Morgan Stanley's success on the fixed-income front only underscored the severity of Goldman's first-quarter stumble. On Tuesday, that firm's first-quarter report shocked investors with a year-on-year decline in overall trading revenue, while fixed-income revenue was flat with the prior year.

Other banks with big trading arms such as J.P. Morgan Chase & Co., Bank of America Corp. and Citigroup Inc. had posted double-digit percentage gains in these areas.

Morgan Stanley's trading gains also raised more questions for investors about what might have gone wrong at Goldman. While that firm cited slow trading in commodities and corporate credit, Morgan Stanley finance chief Jonathan Pruzan said corporate bonds, interest-rate products and commodities saw strong demand.

With its latest results, Morgan Stanley hit several targets Mr. Gorman had set publicly. Its return on equity, a closely watched measure of profitability, was 10.7%, finally beating a 10% goal. It would have been 10% without the benefit of an accounting change that lowered its tax payments in the quarter, a spokesman said.

And the firm's giant wealth-management business posted a 24% profit margin, a record and safely inside the raised bar set by Mr. Gorman two years ago. The margin, though, still trailed the 27% posted for the first quarter by its main rival, Bank of America's Merrill Lynch unit.

One factor helping Morgan Stanley was a spike in interest income. This was the fruit of a push across the brokerage business to lend more.

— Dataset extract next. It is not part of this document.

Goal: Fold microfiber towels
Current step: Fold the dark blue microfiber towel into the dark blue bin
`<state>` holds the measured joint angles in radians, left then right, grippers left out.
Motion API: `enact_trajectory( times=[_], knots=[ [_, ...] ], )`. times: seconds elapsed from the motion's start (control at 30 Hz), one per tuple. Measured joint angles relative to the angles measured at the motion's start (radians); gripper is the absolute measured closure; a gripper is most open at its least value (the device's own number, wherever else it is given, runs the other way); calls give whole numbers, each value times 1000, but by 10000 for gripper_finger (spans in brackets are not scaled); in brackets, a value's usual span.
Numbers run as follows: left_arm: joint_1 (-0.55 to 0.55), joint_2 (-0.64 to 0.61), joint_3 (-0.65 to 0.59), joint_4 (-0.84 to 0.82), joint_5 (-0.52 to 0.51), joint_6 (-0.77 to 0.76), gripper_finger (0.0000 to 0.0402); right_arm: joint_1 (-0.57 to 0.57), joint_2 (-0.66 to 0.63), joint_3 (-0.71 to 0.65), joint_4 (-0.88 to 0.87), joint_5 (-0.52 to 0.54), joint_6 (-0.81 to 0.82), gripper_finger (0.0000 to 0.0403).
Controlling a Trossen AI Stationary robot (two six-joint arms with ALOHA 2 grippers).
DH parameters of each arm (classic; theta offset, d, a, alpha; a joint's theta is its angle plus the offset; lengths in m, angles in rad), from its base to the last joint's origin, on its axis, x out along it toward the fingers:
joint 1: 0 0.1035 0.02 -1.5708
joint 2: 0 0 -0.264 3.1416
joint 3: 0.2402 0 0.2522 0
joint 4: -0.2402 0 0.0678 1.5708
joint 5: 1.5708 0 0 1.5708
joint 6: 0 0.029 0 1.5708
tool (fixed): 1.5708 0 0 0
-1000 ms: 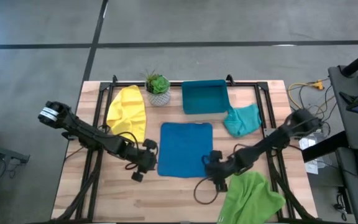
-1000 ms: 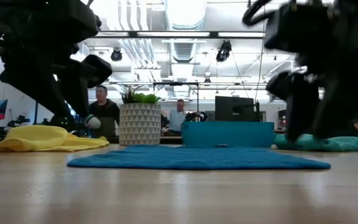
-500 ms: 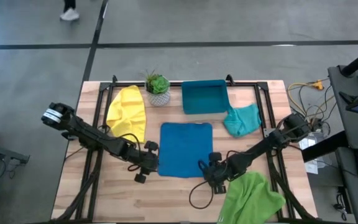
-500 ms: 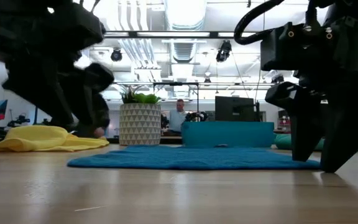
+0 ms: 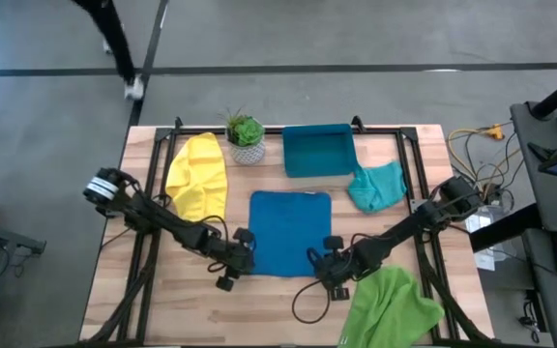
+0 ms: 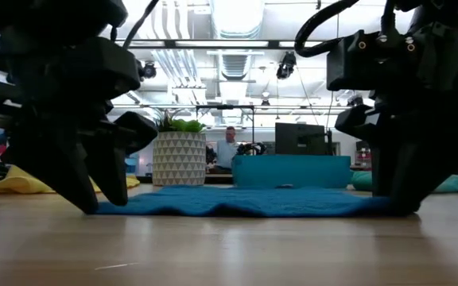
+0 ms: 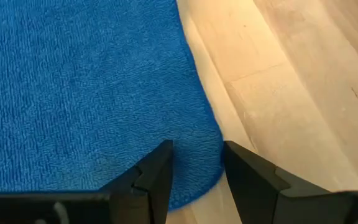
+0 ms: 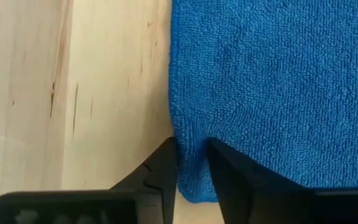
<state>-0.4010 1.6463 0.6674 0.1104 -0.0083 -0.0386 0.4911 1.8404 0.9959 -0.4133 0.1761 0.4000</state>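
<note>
The blue towel (image 5: 289, 232) lies spread flat in the middle of the tabletop (image 5: 269, 309), its near edge running from left to right. That edge is what the coming fold turns on, and each hand sits at one end of it. The left hand (image 7: 194, 171) is down on the near left corner, its fingers apart and straddling the hem, not yet pinched. The right hand (image 8: 191, 163) is on the near right corner with its fingers drawn close on a ridge of the hem; it looks clamped on the cloth or very nearly so. Neither arm is nearer than the other. From here the towel stretches away towards the far edge, so I judge the fold would carry this near edge over to the far one.
</note>
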Motion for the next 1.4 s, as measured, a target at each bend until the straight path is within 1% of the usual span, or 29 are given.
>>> enact_trajectory(
  times=[0.13,0.2,0.27,0.33,0.4,0.43,0.5,0.63,0.73,0.83,0.9,1.0,1.07,1.17,1.4],
  knots=[
    [-15,37,2,4,-13,-9,273,0,0,4,-1,1,0,336],
    [-29,46,2,1,-47,-9,277,-1,0,6,-1,-6,0,344],
    [-50,47,4,-16,-104,-9,294,-2,0,9,-4,-16,5,352],
    [-70,43,15,-53,-158,-8,328,-2,-1,11,-6,-26,20,362],
    [-82,30,23,-85,-169,-8,372,-3,-9,11,-6,-38,38,374],
    [-86,18,27,-97,-175,-8,386,-3,-14,10,-6,-40,49,379],
    [-91,-7,26,-123,-198,-7,392,-3,-26,8,-12,-44,69,390],
    [-89,-85,14,-207,-234,-5,399,-3,-65,8,-10,-66,100,393],
    [-84,-159,7,-215,-227,-6,400,-2,-100,8,-8,-100,118,393],
    [-83,-216,2,-217,-167,-7,401,-2,-136,8,-3,-153,133,394],
    [-83,-247,-3,-218,-109,-11,401,-2,-160,10,9,-187,163,394],
    [-83,-270,-3,-210,-33,-54,401,1,-179,16,25,-244,187,394],
    [-83,-272,-4,-212,-9,-65,401,7,-187,30,27,-267,187,394],
    [-78,-273,-5,-219,-15,-56,401,8,-189,47,24,-277,187,394],
    [-29,-304,-6,-230,-76,7,401,-33,-202,43,-15,-280,194,394]
  ],
)
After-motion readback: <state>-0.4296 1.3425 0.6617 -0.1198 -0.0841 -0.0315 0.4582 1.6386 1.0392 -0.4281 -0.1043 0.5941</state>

Loans in the division rose 20% to $70 billion. Mr. Pruzan said growth was split across the bank's three main products: mortgages, loans backed by securities portfolios, and tailored loans secured by art, business interests and other valuables.

Few Wall Street firms stand to gain more from the combination of rising interest rates and a rising stock market than Morgan Stanley, which manages trillions of dollars of client money across stocks, bonds and other assets. "In these types of markets our business performs well," Mr. Pruzan said in an interview. "We clearly have to prove it the rest of the year."

Meanwhile, the firm kept a lid on costs. Excluding compensation, which rises in lockstep with revenue, expenses rose just $100 million while revenue rose $2 billion.

"Solid as a rock," Steven Chubak, an analyst with Instinet, wrote in a note to clients.

The focus on costs has occurred as the bank has rejigged its trading operations. In 2016, Chief Operating Officer Colm Kelleher tapped Edward Pick, the bank's equity-trading wunderkind, to oversee overall sales and trading. Mr. Pick's deputy, Sam Kellie-Smith, followed as the new head of fixed-income.

Morgan Stanley promptly cut 25% of its fixed-income traders, reducing expenses. A 2015 upgrade to its credit rating made it a more attractive trading partner. Clearer reporting lines have improved communication and morale, traders say.

One area of weakness occurred in the firm's strongest franchise -- equities trading. Revenue in this area fell 1.9% to $2.02 billion versus a year earlier. That business has grappled with lower commissions and more money moving to passive managers that trade less often.

In investment banking, Morgan Stanley and Goldman continue to compete fiercely. Goldman won a tight contest in the first quarter on M&A mandates. Morgan Stanley led the quarter's big underwriting prize, the IPO of messaging service Snap Inc., and earned a fee that was $5 million larger than Goldman's on the deal.

Morgan Stanley's overall investment-banking revenue rose 43%. A triple-digit gain in underwriting more than offset a decline in M&A fees. Mr. Pruzan said the firm's merger pipeline is higher that it was this time in 2016, which ended up being a record for global deal making.

On a call with analysts, Mr. Gorman called the first quarter "one of the strongest quarters in recent history" and "the result of the many difficult decisions" the firm has made.